Here's the study - more what to do if you're already in a relationship, but that does not seem to have the level of "kindness" that you may realize.

not

5 small questions

not

Write in the Personality Research JournalBill Chopik, associate professor of psychology and director of Michigan State University's Close Relations Laboratory, explained how he had screened data from 2,500 long-term married couples (over 20 years old) to understand it. & Nbsp;

not

His data source included self-reported responses that couples had given to the following five questions, which were then used to assess their degree of fitness on five dimensions:

not

    t

  1. Extroversion. ("I am sociable and sociable.")
  2. t

  3. Kindness. ("I am considerate and kind to almost everyone.")
  4. t

  5. Consciousness. ("I do a meticulous job.")
  6. t

  7. emotional stability. ("I'm worried a lot.")
  8. t

  9. Opening at experience. ("I am original and come with new ideas.")

not

Chopik indicated that, overall, couples reporting higher rates of approval& nbsp; (# 2) and lower levels of emotional instability& nbsp; (# 4) also reported being happier with their relationships.

not

Surprisingly for his team, Chopik, other questions about couples having common interests or personalities do not have much effect on happiness. (So ​​much for dating apps that promise to find "compatible" matches!)

not

"People are investing a lot in the search for a compatible person, but our research indicates that it may not be the" end in itself, all-in-one, "Chopik. has explained. "Instead, people may want to ask," Are they a nice person? "Do they have a lot of anxiety?" These things matter a lot more. "

not

Offers of attention

not

Good to know, right?
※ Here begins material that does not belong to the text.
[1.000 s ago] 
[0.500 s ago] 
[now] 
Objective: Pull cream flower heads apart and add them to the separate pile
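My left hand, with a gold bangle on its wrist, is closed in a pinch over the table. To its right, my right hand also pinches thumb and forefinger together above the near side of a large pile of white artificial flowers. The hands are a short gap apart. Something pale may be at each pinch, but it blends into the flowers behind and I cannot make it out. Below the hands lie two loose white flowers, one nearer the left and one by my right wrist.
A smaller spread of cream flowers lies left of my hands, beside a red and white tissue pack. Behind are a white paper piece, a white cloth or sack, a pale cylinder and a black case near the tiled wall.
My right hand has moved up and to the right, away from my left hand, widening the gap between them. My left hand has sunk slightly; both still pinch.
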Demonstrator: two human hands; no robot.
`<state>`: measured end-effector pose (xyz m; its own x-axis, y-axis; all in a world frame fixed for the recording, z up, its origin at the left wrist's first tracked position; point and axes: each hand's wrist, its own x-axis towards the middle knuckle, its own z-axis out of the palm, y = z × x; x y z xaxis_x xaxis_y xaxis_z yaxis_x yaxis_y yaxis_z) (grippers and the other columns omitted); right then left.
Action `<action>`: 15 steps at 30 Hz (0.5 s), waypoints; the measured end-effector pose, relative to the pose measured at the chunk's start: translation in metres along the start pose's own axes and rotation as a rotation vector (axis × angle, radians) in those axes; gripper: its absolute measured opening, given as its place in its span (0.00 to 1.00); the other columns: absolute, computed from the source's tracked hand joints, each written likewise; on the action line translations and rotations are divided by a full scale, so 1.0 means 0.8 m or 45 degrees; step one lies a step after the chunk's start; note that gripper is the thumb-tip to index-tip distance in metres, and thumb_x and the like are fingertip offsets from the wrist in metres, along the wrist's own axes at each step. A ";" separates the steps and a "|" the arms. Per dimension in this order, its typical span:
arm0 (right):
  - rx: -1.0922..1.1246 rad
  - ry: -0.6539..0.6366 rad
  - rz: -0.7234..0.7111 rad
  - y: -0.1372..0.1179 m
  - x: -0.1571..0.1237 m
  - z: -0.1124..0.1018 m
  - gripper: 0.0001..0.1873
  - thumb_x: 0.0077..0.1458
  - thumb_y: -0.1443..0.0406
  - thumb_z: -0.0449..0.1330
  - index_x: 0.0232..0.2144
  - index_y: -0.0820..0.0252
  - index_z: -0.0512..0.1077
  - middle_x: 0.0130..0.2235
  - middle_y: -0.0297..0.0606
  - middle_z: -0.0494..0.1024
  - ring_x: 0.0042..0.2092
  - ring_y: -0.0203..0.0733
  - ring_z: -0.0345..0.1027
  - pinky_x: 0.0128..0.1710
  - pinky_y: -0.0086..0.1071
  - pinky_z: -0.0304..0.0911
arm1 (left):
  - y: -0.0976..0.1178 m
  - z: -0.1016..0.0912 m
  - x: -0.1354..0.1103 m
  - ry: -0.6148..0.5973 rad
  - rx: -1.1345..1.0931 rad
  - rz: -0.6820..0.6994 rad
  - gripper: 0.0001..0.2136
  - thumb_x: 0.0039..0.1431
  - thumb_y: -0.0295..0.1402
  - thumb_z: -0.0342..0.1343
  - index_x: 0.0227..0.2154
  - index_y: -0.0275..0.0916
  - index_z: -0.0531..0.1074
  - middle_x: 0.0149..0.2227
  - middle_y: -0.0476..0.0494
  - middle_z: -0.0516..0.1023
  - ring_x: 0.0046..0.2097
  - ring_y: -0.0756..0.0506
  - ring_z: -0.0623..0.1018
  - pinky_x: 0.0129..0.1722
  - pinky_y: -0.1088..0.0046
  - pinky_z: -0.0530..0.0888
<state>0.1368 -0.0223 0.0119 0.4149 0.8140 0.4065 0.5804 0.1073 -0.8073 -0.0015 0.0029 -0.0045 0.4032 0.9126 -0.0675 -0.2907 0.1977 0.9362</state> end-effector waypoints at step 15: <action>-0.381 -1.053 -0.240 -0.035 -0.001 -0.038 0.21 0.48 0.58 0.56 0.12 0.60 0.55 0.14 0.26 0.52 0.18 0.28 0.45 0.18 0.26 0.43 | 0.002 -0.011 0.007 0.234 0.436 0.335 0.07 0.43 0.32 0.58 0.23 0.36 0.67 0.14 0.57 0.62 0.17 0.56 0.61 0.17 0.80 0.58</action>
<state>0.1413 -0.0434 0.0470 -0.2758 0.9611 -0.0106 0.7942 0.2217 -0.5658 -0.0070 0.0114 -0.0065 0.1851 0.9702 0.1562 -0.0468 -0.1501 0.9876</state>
And maybe if you are in a couple or looking for a partner, you can rank the following advice: Pleasure and stability are important, as well as all the other attributes that you find attractive.

not

But what if you are already in a marriage or other serious relationship? And if, when you evaluate things honestly, do you realize that you and your partner do not live up to the standard of kindness and pleasure?

not

This is beyond the scope of Chopik's work, but fortunately there are many other sources of assistance and inspiration. I immediately point to the work of psychologists Julie and John Gottmanfor example, a husband and wife team who spent years studying the same question.

not

The Gottmans & nbsp; argue that the rRelationships are composed of an infinite number of small interactions, and between couples, most of the & nbsp;the interactions can be considered as "requests for attention" intended to inspire "micro-behaviors".

not

    t

  • Couples "seek attention" all the time: when they start a conversation, when they turn to intimacy and when they propose ideas or ask for opinions.
  • t

  • And every attempt at attention is therefore an invitation to "visit", that is, to respond with warmth and interest, which in practice means active listening and empathy.

not

When you list your interactions in this way, it becomes clear that many of us have work to do in our relationships. A Formed by Gottman A psychologist estimates that happy couples "surrender" 86% of the time, while miserable couples do so about a third of the time.

not

I know it sounds simple. This is - although it is not always easy to do in practice. But it's a good three-point plan to try to stay ahead of the game.

not

    t

  • Step 1: Listen to the offers carefully and try to go. Respond to your partner with interest.
  • t

  • Step 2: If you can not go - no one can do it all the time; otherwise, we would not have time to do anything else - make it clear that you want it. ("I'm interested to hear, darling, & nbsp; but can we talk about it later?")
  • t

  • Step 3: When you make a mistake, you'll realize, excuse us. & Nbsp;

not

In the end, how do you call someone who is careful, does he like that, does he let you know that he cares about you and apologizes when he is wrong? ?

not

I think we call this person "nice" or "nice".

not

And maybe if Chopik and his team are right, it would seem that we also call them a person in a happy relationship.